**ASSIGNED TASK:** From the entries underneath, give the number of lines holding the word "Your", without any other words.

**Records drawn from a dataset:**

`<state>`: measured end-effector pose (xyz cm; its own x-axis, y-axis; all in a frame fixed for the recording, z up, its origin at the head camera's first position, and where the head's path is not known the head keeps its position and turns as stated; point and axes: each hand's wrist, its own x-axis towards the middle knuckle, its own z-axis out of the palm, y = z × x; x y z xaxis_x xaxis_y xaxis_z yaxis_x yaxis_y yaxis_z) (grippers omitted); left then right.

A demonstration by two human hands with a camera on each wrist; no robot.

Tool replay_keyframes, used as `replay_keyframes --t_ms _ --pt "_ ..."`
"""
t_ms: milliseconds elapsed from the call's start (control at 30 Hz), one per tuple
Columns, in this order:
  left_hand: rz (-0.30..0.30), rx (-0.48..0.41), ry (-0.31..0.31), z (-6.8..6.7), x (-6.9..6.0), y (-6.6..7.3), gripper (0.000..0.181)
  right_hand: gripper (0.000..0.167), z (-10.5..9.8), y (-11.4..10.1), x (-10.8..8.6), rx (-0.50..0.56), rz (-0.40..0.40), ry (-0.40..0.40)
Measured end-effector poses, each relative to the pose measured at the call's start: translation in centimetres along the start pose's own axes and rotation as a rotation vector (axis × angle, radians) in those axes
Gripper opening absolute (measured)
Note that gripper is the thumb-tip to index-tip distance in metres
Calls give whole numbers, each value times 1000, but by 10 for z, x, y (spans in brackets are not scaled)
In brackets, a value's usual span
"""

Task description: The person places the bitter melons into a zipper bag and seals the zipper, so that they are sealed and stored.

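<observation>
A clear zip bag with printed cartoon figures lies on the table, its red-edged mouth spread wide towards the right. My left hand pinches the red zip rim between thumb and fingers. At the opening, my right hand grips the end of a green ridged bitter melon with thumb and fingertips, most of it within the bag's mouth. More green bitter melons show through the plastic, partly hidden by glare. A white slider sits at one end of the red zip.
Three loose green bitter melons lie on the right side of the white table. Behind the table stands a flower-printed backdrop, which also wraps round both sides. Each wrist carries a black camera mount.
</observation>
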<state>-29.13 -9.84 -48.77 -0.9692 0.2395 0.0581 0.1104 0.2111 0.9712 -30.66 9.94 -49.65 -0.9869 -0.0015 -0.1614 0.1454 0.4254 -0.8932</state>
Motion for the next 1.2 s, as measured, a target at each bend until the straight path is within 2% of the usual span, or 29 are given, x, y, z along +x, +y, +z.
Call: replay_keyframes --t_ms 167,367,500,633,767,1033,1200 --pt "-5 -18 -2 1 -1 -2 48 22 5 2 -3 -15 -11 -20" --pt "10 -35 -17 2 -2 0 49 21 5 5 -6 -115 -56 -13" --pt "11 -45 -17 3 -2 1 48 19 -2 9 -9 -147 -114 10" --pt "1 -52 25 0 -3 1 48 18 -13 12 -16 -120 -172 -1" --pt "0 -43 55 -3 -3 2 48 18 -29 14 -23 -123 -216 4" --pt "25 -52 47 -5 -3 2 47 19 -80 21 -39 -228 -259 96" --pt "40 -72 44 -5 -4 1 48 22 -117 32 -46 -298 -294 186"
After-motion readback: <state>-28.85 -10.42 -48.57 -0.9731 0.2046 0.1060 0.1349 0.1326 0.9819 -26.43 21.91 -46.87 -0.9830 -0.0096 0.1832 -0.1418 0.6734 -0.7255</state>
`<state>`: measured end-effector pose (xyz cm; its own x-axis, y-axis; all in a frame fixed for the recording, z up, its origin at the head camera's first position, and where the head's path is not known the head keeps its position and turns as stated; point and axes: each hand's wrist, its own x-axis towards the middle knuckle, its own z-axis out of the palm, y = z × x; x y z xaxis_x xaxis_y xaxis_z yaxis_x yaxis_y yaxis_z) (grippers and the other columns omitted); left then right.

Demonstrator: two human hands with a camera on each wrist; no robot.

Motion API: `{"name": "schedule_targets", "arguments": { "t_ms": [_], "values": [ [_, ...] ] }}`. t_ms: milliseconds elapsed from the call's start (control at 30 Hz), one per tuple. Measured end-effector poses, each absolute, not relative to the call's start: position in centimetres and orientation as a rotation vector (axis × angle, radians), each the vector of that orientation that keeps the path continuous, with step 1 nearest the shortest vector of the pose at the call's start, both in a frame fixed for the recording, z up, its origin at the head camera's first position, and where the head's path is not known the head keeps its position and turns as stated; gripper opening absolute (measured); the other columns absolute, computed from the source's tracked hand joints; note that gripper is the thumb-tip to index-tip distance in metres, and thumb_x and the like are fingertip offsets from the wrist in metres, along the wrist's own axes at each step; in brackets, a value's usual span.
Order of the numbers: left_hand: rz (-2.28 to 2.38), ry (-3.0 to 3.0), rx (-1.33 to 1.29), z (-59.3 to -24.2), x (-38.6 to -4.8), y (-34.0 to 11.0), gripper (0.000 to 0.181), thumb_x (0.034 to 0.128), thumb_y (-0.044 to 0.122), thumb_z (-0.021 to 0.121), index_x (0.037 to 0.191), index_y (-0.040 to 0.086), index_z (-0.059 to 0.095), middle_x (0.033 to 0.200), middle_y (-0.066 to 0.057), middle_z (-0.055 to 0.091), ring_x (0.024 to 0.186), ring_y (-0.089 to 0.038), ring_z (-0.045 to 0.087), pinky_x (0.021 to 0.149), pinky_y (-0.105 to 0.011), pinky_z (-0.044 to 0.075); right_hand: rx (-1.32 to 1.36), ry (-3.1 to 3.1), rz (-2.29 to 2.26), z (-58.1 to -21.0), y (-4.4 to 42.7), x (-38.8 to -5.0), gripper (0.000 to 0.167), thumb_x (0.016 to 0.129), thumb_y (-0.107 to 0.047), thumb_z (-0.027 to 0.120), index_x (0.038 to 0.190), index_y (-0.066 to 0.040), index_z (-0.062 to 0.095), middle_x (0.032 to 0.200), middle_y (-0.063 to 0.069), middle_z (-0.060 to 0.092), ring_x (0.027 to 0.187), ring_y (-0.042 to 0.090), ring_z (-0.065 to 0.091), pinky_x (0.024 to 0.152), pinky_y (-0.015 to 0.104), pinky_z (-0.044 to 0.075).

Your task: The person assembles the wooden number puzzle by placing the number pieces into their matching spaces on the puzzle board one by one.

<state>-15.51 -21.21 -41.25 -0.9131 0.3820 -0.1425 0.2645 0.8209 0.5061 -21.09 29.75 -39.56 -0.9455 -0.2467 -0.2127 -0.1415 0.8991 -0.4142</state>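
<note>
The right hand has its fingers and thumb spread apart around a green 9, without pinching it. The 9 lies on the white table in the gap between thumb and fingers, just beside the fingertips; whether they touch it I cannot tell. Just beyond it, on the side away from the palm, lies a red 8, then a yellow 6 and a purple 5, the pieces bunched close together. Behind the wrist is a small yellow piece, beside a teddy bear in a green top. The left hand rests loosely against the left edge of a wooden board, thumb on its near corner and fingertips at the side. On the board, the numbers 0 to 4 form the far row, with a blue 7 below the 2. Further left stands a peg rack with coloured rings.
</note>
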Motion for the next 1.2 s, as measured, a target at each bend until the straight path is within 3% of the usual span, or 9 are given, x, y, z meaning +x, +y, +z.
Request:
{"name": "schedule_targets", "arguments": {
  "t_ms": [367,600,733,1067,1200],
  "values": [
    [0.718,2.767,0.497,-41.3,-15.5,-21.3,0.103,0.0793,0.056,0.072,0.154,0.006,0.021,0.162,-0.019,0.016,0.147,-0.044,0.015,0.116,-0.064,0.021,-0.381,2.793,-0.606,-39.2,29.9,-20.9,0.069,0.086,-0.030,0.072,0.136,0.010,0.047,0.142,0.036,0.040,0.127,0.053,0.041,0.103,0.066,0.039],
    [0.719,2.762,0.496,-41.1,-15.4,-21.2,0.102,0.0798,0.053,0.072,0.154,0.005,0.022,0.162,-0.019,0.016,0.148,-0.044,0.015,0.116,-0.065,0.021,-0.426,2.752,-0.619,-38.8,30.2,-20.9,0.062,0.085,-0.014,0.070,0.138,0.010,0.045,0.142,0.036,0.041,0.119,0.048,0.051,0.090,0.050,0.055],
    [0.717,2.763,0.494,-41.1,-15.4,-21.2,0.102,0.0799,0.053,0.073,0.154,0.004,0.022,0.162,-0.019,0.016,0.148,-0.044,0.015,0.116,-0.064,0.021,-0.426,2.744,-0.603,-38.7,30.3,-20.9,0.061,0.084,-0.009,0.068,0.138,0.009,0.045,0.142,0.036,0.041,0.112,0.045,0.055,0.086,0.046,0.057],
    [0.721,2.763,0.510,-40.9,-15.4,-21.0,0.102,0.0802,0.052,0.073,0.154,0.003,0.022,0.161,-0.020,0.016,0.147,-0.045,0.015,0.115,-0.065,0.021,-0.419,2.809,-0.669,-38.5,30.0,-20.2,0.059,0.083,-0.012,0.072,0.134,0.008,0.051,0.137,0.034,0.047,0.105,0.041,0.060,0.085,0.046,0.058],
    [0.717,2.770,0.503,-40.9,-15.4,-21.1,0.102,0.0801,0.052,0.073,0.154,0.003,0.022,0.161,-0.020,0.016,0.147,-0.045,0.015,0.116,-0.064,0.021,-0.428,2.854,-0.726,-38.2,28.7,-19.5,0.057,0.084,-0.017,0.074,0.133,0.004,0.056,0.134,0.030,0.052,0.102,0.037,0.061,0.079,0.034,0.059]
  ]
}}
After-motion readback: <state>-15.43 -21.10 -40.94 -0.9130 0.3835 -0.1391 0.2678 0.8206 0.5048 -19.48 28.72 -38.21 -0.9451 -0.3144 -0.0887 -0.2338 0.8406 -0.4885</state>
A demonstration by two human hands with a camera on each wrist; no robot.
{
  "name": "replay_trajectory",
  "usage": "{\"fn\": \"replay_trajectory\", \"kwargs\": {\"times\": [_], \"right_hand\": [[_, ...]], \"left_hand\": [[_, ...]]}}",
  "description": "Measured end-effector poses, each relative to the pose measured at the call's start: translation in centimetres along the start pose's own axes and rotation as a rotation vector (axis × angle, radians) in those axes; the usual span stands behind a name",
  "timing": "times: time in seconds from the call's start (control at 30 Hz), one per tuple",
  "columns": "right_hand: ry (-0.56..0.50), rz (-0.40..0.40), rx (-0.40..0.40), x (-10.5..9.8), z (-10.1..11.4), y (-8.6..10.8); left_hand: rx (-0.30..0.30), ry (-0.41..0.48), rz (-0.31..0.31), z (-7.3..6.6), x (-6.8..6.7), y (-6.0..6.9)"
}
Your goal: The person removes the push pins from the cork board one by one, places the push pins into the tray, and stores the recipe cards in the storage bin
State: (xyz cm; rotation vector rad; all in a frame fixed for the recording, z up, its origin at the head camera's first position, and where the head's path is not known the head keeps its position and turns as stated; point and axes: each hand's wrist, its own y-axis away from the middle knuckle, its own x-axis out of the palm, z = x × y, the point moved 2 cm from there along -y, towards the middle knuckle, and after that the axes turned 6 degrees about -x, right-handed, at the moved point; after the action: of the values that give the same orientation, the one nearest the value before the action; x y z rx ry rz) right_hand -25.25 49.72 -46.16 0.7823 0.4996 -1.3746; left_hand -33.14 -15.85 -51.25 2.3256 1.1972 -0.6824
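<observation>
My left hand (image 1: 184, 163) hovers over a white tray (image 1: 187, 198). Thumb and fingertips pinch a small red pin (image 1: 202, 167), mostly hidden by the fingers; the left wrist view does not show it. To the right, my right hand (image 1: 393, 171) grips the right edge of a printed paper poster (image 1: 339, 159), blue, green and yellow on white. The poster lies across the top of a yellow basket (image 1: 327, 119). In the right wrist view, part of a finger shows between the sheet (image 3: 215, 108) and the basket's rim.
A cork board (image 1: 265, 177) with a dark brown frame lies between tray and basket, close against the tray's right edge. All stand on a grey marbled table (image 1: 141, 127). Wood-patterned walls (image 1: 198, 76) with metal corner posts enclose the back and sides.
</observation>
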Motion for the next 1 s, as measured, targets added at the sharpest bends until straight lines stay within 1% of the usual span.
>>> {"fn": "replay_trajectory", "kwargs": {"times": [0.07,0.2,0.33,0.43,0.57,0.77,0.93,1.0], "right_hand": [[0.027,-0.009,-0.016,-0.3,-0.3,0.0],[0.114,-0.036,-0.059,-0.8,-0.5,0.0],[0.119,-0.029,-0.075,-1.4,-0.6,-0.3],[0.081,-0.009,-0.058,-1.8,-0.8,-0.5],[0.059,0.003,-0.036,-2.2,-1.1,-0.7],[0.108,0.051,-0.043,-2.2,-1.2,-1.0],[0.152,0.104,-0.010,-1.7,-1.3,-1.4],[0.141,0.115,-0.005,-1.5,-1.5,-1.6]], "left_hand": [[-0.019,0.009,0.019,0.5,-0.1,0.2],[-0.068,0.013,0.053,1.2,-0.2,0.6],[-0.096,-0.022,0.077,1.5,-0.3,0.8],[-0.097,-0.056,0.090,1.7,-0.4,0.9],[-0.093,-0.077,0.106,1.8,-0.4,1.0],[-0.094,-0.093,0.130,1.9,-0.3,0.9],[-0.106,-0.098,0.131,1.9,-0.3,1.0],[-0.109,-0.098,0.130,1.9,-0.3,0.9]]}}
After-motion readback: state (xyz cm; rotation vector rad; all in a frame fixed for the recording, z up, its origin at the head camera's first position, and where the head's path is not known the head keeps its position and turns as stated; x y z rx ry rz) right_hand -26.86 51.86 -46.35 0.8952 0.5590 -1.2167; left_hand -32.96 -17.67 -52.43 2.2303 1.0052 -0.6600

**RESPONSE FOR THIS EXERCISE:** 2